42 Enfin, il est certes vrai que les mesures nationales pouvant être qualifiées de « restrictions » au sens de l’article 63, paragraphe 1, TFUE comprennent non seulement des mesures susceptibles d’empêcher ou de limiter l’acquisition d’actions des sociétés établies dans d’autres États, mais également des mesures susceptibles de dissuader le maintien de telles participations dans des sociétés établies dans d’autres États (arrêt du 22 janvier 2009, STEKO Industriemontage, C 377/07, EU:C:2009:29, point 24 et jurisprudence citée).

43 À cet égard, les arguments de H Lebensversicherung visent à démontrer que la réglementation nationale en cause au principal aurait rendu plus intéressante la revente de participations dans une société non-résidente que leur maintien, dès lors que, dans le cas de la revente de ces participations, les plus-values en résultant n’auraient pas été imposées au titre de la taxe professionnelle. Toutefois, de tels arguments ne permettent pas de mettre en évidence un désavantage que les dividendes distribués par une société non-résidente auraient subi par rapport à ceux distribués par une société résidente en raison du maintien de telles participations.

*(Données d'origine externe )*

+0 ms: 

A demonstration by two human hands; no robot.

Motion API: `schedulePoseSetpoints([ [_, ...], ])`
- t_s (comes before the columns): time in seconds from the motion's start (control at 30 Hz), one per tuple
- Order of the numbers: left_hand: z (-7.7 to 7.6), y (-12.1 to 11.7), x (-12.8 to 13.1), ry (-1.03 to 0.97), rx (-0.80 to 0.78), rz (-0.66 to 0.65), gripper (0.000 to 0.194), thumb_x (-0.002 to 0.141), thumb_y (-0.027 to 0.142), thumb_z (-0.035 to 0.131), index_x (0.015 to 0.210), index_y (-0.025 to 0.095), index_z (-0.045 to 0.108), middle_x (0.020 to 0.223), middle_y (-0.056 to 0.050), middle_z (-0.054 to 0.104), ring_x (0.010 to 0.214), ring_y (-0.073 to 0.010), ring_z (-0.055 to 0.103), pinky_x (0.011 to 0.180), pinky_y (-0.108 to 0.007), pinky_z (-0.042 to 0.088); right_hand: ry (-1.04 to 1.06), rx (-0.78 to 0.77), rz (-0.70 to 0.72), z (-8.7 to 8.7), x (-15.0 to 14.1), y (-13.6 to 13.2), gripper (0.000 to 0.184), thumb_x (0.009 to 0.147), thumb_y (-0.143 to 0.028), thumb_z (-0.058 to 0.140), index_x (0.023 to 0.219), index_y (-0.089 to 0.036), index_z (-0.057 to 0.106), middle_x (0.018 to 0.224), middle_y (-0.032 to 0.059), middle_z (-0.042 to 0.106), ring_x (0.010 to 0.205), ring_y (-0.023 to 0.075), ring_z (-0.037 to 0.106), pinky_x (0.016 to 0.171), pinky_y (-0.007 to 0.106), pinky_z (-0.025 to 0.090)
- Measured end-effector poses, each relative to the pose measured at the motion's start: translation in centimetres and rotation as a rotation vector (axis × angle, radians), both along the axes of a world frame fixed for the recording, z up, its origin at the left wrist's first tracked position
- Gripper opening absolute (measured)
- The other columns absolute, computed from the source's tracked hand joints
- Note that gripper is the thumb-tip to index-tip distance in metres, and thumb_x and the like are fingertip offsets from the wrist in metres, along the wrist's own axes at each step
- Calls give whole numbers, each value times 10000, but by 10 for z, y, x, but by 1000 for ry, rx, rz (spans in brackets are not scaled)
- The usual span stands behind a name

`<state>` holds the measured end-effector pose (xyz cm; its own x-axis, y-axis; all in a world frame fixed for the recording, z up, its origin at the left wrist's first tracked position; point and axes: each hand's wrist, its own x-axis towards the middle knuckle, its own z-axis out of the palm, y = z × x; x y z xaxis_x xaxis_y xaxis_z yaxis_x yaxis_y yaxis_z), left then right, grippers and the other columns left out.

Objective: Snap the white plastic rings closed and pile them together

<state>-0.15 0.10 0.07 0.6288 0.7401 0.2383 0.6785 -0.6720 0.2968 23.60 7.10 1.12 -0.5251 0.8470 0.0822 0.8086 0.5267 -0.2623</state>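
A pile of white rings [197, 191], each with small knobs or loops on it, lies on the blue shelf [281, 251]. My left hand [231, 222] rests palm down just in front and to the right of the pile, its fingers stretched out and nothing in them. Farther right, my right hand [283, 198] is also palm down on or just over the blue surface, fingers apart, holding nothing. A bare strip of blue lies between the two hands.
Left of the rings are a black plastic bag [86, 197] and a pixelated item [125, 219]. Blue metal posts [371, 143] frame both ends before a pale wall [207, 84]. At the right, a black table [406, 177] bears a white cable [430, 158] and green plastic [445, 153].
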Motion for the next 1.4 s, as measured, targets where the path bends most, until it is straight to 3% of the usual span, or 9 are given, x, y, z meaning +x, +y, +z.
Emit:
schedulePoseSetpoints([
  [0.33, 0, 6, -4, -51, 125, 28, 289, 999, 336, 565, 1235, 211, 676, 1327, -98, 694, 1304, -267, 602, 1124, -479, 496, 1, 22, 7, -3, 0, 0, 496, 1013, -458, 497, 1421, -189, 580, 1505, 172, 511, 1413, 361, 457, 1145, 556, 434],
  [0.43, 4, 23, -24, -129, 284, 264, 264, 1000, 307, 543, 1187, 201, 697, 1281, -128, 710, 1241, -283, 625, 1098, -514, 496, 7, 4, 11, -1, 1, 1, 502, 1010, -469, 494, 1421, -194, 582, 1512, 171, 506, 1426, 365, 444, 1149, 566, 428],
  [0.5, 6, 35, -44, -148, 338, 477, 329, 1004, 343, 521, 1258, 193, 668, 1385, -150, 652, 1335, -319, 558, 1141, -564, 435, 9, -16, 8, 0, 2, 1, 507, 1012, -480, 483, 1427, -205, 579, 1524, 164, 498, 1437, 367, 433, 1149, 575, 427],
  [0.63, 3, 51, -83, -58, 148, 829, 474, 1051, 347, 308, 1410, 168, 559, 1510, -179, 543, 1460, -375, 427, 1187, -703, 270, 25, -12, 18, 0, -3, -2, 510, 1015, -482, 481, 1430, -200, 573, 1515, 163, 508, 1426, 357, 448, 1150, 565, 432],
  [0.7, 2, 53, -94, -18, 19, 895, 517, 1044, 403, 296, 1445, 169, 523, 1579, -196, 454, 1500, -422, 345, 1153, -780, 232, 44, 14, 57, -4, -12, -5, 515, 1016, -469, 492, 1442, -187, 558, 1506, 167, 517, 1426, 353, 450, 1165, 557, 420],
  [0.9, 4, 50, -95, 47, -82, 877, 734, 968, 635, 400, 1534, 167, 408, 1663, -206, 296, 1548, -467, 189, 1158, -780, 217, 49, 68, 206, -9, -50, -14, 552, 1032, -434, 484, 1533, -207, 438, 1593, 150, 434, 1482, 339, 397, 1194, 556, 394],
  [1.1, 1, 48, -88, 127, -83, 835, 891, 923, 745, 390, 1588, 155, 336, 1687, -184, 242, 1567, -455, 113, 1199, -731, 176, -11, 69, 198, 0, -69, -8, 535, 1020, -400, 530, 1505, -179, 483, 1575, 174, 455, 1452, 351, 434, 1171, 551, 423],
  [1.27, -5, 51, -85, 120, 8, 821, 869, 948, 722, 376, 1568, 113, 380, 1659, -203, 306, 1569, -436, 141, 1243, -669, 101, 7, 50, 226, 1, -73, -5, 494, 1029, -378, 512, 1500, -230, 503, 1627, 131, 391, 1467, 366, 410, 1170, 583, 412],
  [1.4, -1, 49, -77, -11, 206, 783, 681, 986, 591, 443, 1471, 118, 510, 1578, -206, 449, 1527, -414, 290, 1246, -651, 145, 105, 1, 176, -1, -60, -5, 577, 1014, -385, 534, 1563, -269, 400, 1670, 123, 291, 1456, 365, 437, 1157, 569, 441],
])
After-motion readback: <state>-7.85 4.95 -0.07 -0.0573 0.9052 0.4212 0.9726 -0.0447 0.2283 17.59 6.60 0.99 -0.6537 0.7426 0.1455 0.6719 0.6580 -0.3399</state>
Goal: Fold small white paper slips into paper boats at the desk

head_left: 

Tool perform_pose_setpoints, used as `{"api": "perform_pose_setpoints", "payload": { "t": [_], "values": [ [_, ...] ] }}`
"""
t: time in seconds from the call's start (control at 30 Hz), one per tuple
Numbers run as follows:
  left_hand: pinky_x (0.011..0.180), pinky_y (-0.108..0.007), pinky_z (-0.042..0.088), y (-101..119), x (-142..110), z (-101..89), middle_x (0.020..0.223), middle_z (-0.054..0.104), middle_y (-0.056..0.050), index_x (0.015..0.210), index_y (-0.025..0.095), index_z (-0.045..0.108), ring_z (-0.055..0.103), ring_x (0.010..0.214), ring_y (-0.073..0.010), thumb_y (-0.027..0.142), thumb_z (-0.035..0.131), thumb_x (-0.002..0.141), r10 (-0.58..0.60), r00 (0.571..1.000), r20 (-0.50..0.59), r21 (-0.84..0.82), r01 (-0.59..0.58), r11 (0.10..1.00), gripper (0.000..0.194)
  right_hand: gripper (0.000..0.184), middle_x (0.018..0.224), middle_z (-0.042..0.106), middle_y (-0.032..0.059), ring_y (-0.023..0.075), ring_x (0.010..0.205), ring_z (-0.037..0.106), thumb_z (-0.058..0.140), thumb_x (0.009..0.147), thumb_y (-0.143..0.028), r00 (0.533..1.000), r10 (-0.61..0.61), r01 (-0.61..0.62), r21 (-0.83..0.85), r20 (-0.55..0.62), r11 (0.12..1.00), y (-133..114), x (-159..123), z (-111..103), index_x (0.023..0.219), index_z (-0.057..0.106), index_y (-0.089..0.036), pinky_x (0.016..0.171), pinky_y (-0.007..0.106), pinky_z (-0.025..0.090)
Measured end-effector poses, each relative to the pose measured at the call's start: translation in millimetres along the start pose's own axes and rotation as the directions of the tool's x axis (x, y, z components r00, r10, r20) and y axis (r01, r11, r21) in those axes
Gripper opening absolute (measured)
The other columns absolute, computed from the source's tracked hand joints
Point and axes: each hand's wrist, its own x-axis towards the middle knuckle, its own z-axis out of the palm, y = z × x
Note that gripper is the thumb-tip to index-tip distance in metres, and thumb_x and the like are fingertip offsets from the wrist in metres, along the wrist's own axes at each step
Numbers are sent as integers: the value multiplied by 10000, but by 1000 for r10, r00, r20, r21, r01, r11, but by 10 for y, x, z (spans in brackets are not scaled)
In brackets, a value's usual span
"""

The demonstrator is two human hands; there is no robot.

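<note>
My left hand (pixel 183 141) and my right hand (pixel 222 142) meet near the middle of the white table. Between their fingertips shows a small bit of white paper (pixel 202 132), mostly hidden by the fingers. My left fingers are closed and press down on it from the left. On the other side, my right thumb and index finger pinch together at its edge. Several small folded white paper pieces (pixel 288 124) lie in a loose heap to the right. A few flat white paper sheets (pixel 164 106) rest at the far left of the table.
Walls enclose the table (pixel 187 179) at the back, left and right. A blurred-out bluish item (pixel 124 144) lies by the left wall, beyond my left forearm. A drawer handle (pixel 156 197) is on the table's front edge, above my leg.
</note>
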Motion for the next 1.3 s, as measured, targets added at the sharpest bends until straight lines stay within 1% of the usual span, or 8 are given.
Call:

44 Par conséquent, dès lors que la différence de traitement opérée par la réglementation d’un État membre, lors des étapes du calcul de l’assiette de la taxe professionnelle, entre les dividendes distribués par des sociétés résidentes et ceux versés par des sociétés non-résidentes ne conduit pas à un traitement désavantageux des seconds par rapport aux premiers, la totalité des dividendes étant, dans les deux cas, incluse dans cette assiette et soumise à la même charge fiscale, une telle différence de traitement n’est pas susceptible de dissuader les résidents de cet État membre d’investir leurs capitaux dans un autre État et, partant, ne constitue pas une restriction à la libre circulation des capitaux.

45 Il convient, dès lors, de répondre à la question préjudicielle que l’article 63 TFUE doit être interprété en ce sens qu’il ne s’oppose pas à une réglementation d’un État membre selon laquelle, lors du calcul de l’assiette de la taxe professionnelle d’une société, les dividendes provenant de participations de moins de 10 % dans des sociétés de capitaux non-résidentes sont réintégrés dans cette assiette, si et dans la mesure où ces dividendes ont été déduits de cette dernière lors d’une étape antérieure de ce calcul, alors que les dividendes provenant de participations comparables dans des sociétés de capitaux résidentes sont dès le départ intégrés dans ladite assiette, sans être déduits de cette dernière ni, partant, réintégrés dans la même assiette.

Sur les dépens

46 La procédure revêtant, à l’égard des parties au principal, le caractère d’un incident soulevé devant la juridiction de renvoi, il appartient à celle-ci de statuer sur les dépens. Les frais exposés pour soumettre des observations à la Cour, autres que ceux desdites parties, ne peuvent faire l’objet d’un remboursement.

Par ces motifs, la Cour (sixième chambre) dit pour droit :

L’article 63 TFUE doit être interprété en ce sens qu’il ne s’oppose pas à une réglementation d’un État membre selon laquelle, lors du calcul de l’assiette de la taxe professionnelle d’une société, les dividendes provenant de participations de moins de 10 % dans des sociétés de capitaux non-résidentes sont réintégrés dans cette assiette, si et dans la mesure où ces dividendes ont été déduits de cette dernière lors d’une étape antérieure de ce calcul, alors que les dividendes provenant de participations comparables dans des sociétés de capitaux résidentes sont dès le départ intégrés dans ladite assiette, sans être déduits de cette dernière ni, partant, réintégrés dans la même assiette.